Pourtant les Conseillers fédéraux, au plus fort de la vague de répulsion que provoquait la propagande cynique de l’UDC, s’efforçaient de préserver le collège. Ils disaient combien le procédé les «dégoûtait», mais ostensiblement, telle Calmy-Rey, ils feignaient de croire que Christoph Blocher ne l’avait pas approuvée, alors même que ces provocations étaient dans le droit fil des campagnes référendaires qu’il avait dirigées comme président de son parti. Cette retenue, ce souci de ne pas donner des sept, réputés sages, l’image de chiffonniers se battant, a cédé le 12 septembre, quand après une discussion «dure et ouverte» a été désigné le professeur Georg Müller.
Audit
Qu’un juriste, un ancien magistrat, un expert à l’indépendance non contestée se voie confier une mission d’enquête, chargée d’établir les faits et de les apprécier, c’est chose banale dans l’administration publique. Le chef de département ou le collège a souvent besoin d’un regard extérieur et impartial.
Le parlement peut aussi, lorsque l’affaire est d’importance et implique l’autorité politique elle-même, nommer une commission parlementaire d’enquête. Il y en eut de célèbres. Toutes ces procédures font partie du jeu naturel du contrôle de l’administration par l’exécutif et du contrôle de l’exécutif par le Parlement.

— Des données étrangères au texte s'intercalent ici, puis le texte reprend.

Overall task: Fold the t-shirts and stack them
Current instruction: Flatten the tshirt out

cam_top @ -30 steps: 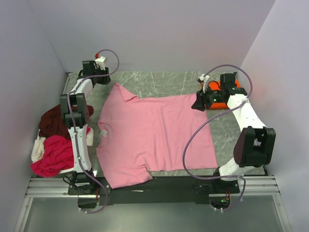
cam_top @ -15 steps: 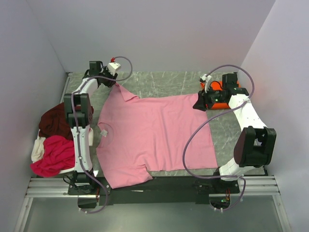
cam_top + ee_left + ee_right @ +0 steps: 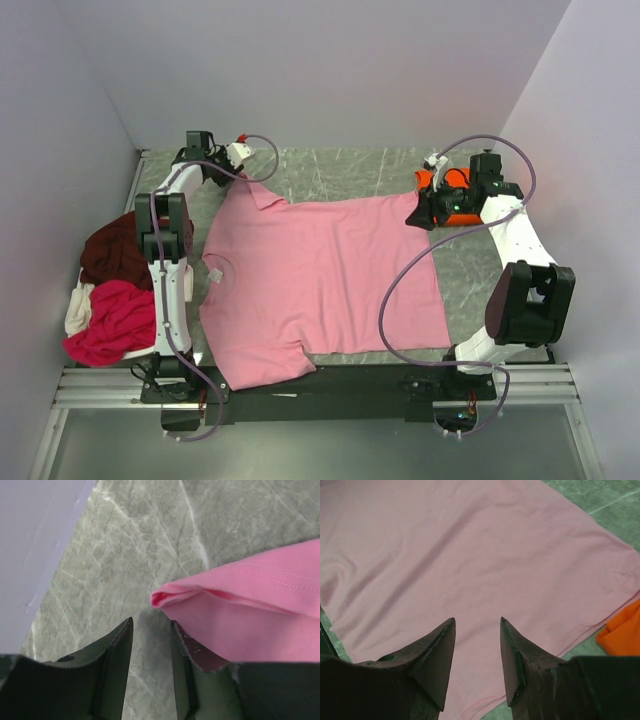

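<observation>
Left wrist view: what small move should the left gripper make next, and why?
Probably ease the left gripper forward and a little toward the cloth, then close. Its jaws stand open and empty; the folded sleeve tip of the pink t-shirt lies just ahead, beside the gap.

The pink shirt [image 3: 320, 280] is soft, matt cloth, smooth apart from faint creases, with a fine stitched hem. The orange shirt [image 3: 622, 632] is matt cloth too. The counter [image 3: 350, 170] has a dull green, marbled surface veined with pale lines. The left hand [image 3: 150, 627] and right hand [image 3: 476, 622] look like dark, matt, slightly scuffed plastic.
</observation>
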You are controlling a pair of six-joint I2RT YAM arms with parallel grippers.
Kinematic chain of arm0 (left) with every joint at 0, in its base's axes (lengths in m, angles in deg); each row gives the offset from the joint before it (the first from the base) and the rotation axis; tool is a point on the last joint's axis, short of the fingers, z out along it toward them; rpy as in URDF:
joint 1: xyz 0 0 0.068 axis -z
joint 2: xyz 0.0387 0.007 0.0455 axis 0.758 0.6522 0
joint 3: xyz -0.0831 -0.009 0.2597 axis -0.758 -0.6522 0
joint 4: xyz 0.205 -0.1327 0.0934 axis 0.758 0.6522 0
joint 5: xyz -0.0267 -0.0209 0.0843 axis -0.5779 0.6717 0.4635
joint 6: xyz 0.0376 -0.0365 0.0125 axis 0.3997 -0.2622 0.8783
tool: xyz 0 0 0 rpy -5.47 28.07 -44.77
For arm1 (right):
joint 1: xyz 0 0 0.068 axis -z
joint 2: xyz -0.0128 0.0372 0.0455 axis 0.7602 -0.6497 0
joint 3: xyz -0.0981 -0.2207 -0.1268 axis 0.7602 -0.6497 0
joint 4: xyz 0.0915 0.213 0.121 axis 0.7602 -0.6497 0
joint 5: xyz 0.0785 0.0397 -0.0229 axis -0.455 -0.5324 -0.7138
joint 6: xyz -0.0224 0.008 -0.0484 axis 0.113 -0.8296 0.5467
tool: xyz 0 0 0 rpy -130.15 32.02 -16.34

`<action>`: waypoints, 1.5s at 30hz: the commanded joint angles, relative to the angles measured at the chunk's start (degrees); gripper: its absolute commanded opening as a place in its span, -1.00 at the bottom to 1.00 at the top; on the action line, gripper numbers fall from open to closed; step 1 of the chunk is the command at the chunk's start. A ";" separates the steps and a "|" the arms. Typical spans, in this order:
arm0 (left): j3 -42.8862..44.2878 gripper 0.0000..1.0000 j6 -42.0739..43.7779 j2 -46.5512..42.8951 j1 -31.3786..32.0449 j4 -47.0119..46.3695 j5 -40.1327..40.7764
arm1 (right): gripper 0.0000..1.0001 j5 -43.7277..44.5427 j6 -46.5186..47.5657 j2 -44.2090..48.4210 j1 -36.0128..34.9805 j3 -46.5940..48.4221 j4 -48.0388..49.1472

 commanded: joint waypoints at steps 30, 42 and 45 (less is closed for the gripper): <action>4.30 -0.59 5.03 3.55 0.55 -1.49 -8.21 | -0.03 -1.89 0.99 1.23 0.95 -0.26 -0.43; 3.77 -0.99 0.73 2.41 0.64 -6.15 -10.41 | -0.03 -1.45 1.25 0.79 1.03 -0.26 -0.60; 2.46 -0.99 -2.43 0.92 -0.06 -9.57 -11.81 | -0.03 -1.27 1.25 0.79 1.03 -0.43 -0.43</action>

L’affaire du Ministère public et la démission forcée de Valentin Roschacher est d’une autre nature. Le conseiller fédéral critiqué peut et doit donner à ses collègues, et notamment au président qui répond devant les deux chambres de la gestion du Conseil fédéral, tous les renseignements utiles. Mais dans le cas particulier on constate que le Conseil fédéral n’a pas été informé par Christoph Blocher de décisions antérieures prises. Le collège ne saurait donc, au vu de ces omissions, se contenter des explications que le chef du département doit lui fournir. De même, les appréciations de l’office de la justice ne pourront en l’occurrence le satisfaire, sachant que ses avis de droit seront contrôlés par l’autorité politique dont il dépend, soit Christoph Blocher qui serait juge et partie. Le Conseil fédéral n’est donc pas en mesure de juger en ayant en main toutes les pièces du dossier. Il est dans l’obligation de recourir à une autorité extérieure, c’est-à-dire de procéder à un audit sur la gestion d’un collègue.
A relever que le rapport Müller et la prise de position du Conseil fédéral seront connus avant le renouvellement du Conseil fédéral.
La casse
Il serait légitime d’attendre, pour juger, le rapport du professeur Müller. Mais le seul fait qu’il ait été commandé révèle un tel état de méfiance qu’il est justifié de demander dès maintenant que ne soit pas reconduit un Conseil fédéral éclaté. Le 12 septembre, derrière les portes closes, le Conseil fédéral a pris une décision publique que devrait sanctionner la non-réélection de Christoph Blocher.